By 1910 he was reforming and metalling 7 chains of road from English Town to F Colgraves and being paid 30 shillings per chain. This was Tender no 25.

At the Evandale Council meeting on Monday 3 April 1911, the Davey brothers and others had written letters about using money to improve roads in their area.


George was also involved with improving roads from Patterdale to Uplands near Deddington. Contract no 13 in September 1911.

By March 1912 he was boxing and metalling a road at Whisloca Flats near Blessington as well as building a bridge at Nile Farm near Deddington. Later in the year gravelling road from Boyd’s Culvert towards Lilybourne.

In 1913, part of George’s property was acquired to be used as a public road.


I’m wondering how George had time to be a farmer when he was building roads so often in the district he lived.

George died in November 1914, this was 20 years before my mother was born, so she never met her grandfather. His last son Frederick was only a month old when his father died in Launceston. George must have been ill as he wrote his last will on 29 October 1914 and three days later, he died.

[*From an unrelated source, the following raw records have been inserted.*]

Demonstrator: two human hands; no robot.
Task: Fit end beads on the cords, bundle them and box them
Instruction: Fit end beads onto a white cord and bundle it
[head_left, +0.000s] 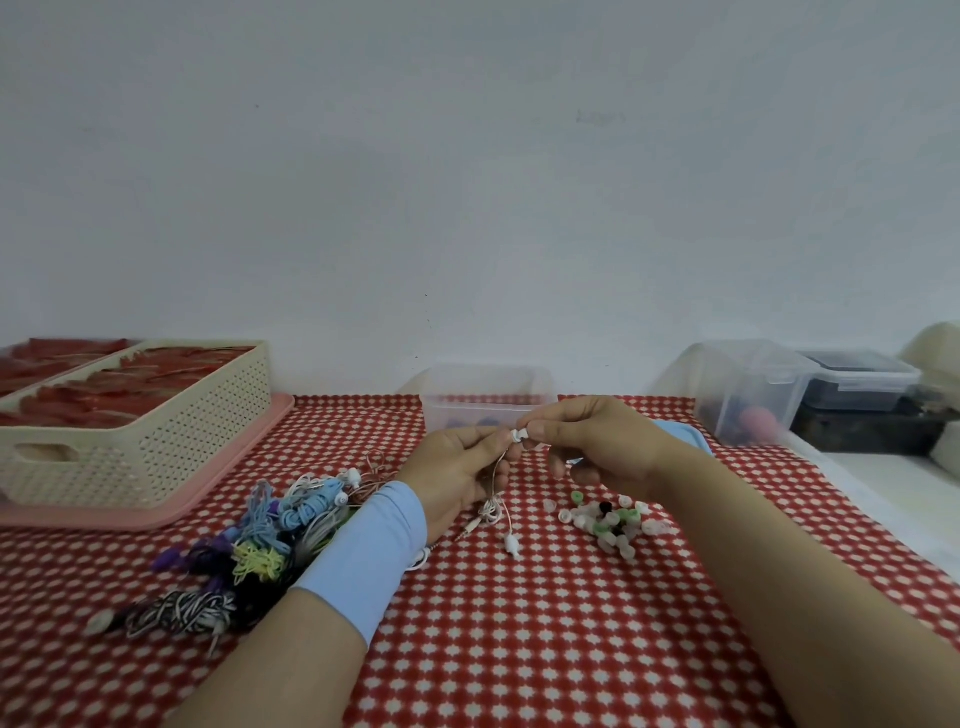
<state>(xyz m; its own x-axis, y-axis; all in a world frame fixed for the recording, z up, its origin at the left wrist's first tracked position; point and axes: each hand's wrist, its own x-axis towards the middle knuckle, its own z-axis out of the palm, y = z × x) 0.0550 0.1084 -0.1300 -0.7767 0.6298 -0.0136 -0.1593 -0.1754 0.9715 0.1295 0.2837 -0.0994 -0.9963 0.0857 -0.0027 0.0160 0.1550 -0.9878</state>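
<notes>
Both hands are up over the middle of the desk (519, 649). My left hand (454, 470) has its fingers (485, 439) pinched on the top end of a thin white cord (492, 496). My right hand (602, 441) has thumb and forefinger clamped on a small white bead (518, 435), right where the two hands meet. My fingertips cover the joint, so I can't tell if the bead is seated on the tip or just touching it.

The rest of the cord hangs down past my left palm into a loose tangle on the cloth. Its other end (511, 545) lies flat there, with a white lump on it.

The loose beads (610, 519) sit in a heap just under my right hand: white, green and a couple of black ones. The other cords (260, 540) are piled beside my left sleeve (369, 551), and part of the pile is hidden behind it. They're blue, purple, yellow and black-and-white, too blurry to count.

The clear box (488, 400) stands right behind my hands. There's something bluish on its bottom, hazy through the plastic and half blocked by my knuckles.

A blue lid (685, 436) pokes out from behind my right wrist. The cream basket (156, 441) on the left holds red stuff that I can't make out, and it's cut off by the frame edge. The tub (748, 389) on the right has pinkish blobs inside, too foggy to name.
</notes>
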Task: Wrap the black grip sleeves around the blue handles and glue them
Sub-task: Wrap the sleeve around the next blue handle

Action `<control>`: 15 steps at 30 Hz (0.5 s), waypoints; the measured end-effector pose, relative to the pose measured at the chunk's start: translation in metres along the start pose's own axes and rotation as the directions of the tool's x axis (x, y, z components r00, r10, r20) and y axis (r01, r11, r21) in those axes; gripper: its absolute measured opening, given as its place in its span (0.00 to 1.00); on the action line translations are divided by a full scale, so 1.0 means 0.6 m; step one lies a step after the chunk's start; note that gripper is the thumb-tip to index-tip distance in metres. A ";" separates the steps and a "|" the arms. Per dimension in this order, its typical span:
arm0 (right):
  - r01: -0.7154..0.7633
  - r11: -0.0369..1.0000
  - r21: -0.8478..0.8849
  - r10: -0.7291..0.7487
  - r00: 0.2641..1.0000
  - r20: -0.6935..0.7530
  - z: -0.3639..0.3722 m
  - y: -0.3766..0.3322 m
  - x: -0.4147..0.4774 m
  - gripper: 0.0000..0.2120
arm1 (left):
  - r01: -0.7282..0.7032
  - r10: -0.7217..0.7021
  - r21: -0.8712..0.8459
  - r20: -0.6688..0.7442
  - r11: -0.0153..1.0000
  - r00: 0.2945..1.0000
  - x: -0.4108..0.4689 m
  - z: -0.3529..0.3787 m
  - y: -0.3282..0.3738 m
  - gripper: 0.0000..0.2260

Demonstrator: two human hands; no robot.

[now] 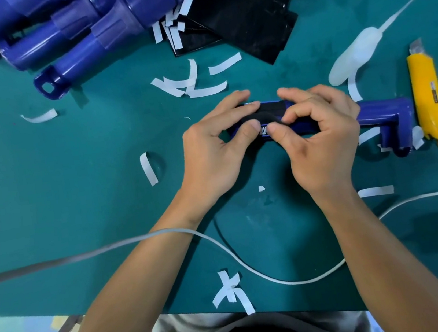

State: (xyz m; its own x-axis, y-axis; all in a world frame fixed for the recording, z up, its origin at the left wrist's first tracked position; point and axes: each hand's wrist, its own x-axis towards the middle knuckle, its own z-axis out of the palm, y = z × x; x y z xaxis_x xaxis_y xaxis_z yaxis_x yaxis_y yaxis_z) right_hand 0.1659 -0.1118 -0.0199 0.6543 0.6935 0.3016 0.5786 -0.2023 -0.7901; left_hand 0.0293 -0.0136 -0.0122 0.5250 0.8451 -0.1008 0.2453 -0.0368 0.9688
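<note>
Because both hands are covering its middle, only parts of the blue handle (384, 111) are showing: a short stretch between the thumbs and the elbow-shaped end sticking out toward the right of the frame. It is lying crosswise on the green table (72, 172) at the centre of the frame. The black sleeve (270, 110) is sitting around the handle between the hands, and how far it is reaching under the fingers is impossible to tell. Its near edge is curling up in a loose lip. The left hand (218, 149) is gripping the blue handle, fingers over the far side and thumb on the near side. The right hand (320, 137) is pinching the black sleeve with thumb and curled forefinger.

A heap of blue handles (98, 33) is lying at the upper left, cut off by the frame, beside a stack of black sheets (241, 13). White paper strips (195, 83) are littering the table. A white squeeze bottle (352, 58) and a yellow knife (429, 99) are lying at the right, and a white cable (254, 262) is crossing over the left forearm.
</note>
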 end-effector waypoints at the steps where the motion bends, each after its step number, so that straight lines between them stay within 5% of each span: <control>1: -0.003 1.000 0.003 0.003 1.000 -0.005 0.001 0.000 0.000 0.10 | 0.012 -0.012 -0.030 -0.003 0.999 1.000 0.000 0.001 0.000 0.13; 15: -0.060 0.998 0.003 0.060 0.998 -0.014 -0.001 -0.012 0.002 0.07 | 0.046 -0.068 -0.176 -0.123 0.983 0.990 -0.011 0.018 -0.002 0.11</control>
State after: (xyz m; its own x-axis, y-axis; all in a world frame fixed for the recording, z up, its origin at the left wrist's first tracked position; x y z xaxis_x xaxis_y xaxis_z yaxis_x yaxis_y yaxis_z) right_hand 0.1628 -0.1097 -0.0138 0.6949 0.6701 0.2609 0.5367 -0.2418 -0.8084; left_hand 0.0343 -0.0252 -0.0151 0.4026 0.9050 -0.1378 0.1218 0.0962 0.9879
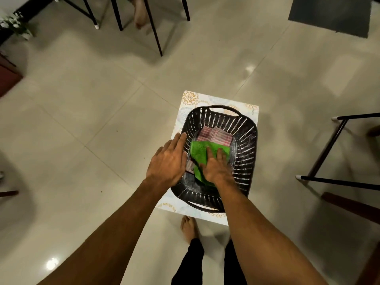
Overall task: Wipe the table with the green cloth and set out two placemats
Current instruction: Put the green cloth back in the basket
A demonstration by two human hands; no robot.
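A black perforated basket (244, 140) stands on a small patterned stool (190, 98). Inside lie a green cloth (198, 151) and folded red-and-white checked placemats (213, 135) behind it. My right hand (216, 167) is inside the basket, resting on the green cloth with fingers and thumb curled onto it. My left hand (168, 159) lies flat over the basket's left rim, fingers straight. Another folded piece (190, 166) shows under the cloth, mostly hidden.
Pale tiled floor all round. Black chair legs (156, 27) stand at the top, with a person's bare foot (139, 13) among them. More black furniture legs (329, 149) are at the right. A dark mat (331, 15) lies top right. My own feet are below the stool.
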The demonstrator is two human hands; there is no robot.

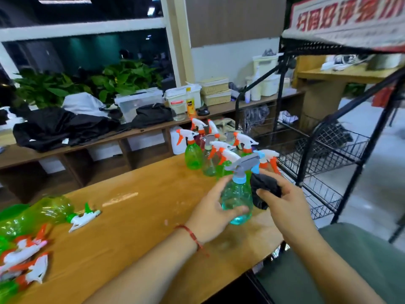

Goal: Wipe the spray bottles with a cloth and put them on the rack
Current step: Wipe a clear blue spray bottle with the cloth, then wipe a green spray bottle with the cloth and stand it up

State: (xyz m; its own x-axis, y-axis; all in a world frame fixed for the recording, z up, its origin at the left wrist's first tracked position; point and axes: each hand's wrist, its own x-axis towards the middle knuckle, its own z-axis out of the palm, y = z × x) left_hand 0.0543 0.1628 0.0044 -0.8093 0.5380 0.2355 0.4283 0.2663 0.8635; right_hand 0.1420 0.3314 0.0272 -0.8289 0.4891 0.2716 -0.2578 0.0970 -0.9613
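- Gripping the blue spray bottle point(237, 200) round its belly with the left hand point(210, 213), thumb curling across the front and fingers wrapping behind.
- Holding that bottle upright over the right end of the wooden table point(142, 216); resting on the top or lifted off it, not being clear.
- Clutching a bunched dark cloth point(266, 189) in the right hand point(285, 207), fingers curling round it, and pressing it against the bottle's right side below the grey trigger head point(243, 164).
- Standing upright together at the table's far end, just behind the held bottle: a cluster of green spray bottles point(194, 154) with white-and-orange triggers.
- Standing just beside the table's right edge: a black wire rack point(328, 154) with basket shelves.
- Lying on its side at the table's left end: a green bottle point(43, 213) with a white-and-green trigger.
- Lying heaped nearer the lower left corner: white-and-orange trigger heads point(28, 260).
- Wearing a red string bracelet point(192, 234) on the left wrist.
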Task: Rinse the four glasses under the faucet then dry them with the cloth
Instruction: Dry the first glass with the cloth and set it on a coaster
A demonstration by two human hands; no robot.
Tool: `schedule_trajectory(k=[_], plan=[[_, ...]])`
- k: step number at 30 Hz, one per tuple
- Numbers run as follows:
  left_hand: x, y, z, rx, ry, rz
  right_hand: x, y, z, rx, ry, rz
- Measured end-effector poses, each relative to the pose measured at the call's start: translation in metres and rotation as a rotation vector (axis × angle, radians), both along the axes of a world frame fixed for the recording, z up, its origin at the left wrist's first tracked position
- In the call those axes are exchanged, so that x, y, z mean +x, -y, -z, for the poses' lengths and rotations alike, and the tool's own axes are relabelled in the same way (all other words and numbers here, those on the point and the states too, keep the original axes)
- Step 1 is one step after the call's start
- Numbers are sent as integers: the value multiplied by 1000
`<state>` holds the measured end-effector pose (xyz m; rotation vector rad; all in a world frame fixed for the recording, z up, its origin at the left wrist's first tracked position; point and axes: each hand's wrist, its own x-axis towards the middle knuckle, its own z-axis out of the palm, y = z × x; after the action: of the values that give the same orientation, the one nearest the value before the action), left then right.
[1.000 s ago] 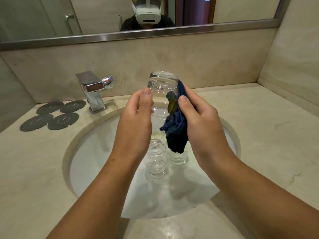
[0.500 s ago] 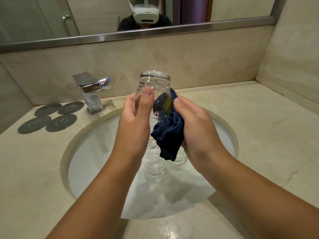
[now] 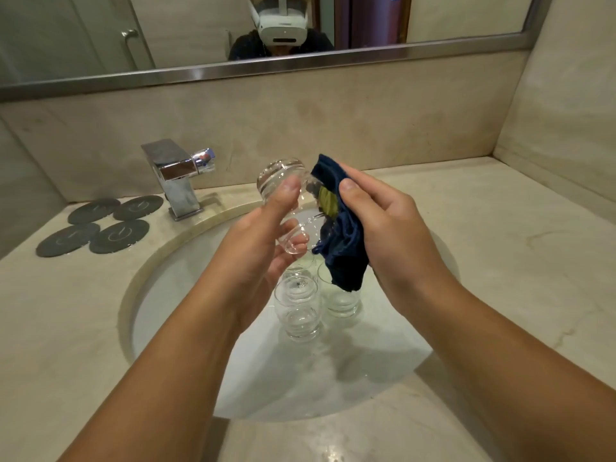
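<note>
My left hand point(image 3: 263, 241) grips a clear glass point(image 3: 283, 186) above the sink, tilted with its thick base up and to the left. My right hand point(image 3: 393, 228) holds a dark blue cloth point(image 3: 343, 238) pressed against the glass's right side, near its mouth. Below them, in the white basin point(image 3: 186, 278), stand more clear glasses: one point(image 3: 298, 308) in front and one point(image 3: 341, 300) to its right, partly hidden by the hanging cloth. Another glass behind them is mostly covered by my left hand.
A chrome faucet point(image 3: 176, 178) stands at the back left of the basin, no water running. Several dark round coasters point(image 3: 100, 225) lie on the marble counter point(image 3: 500, 261) to the left. A mirror and wall run behind; a side wall closes the right.
The held glass has tipped from upright-inverted to leaning left. The cloth has moved from the glass's side toward its mouth. Both hands shifted slightly lower.
</note>
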<state>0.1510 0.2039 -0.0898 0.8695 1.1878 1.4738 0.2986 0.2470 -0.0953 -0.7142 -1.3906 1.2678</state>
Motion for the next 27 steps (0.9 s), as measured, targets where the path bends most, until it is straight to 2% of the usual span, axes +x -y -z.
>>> schedule_trajectory(k=[5,10,13,16,22,27], plan=[[-1,-4,2,-27,201,-181,-1,0,1,-80,131,-41],[-7,-3,-3,63,190,-325,1,9,-4,173,194,101],[-9,-4,-2,80,211,-328,2,14,-2,317,226,104],[-7,-2,-1,74,208,-270,-2,17,4,374,307,91],[4,0,-1,128,7,-183,-5,22,3,322,372,40],[5,2,-1,216,-172,-156,-4,23,-2,256,425,-124]])
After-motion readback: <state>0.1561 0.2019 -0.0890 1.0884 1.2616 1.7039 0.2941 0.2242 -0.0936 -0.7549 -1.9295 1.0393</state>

George had been a farmer at Deddington according to his will which was proved in 1915. George left all his worldly goods and chattels to his wife Martha Jane who died in 1954, two years before I was born.

George is buried at St Andrews Uniting Church Cemetery in Evandale, northern Tasmania with his wife as well as two daughters who died young, Elsie aged 11 and Leila aged 7.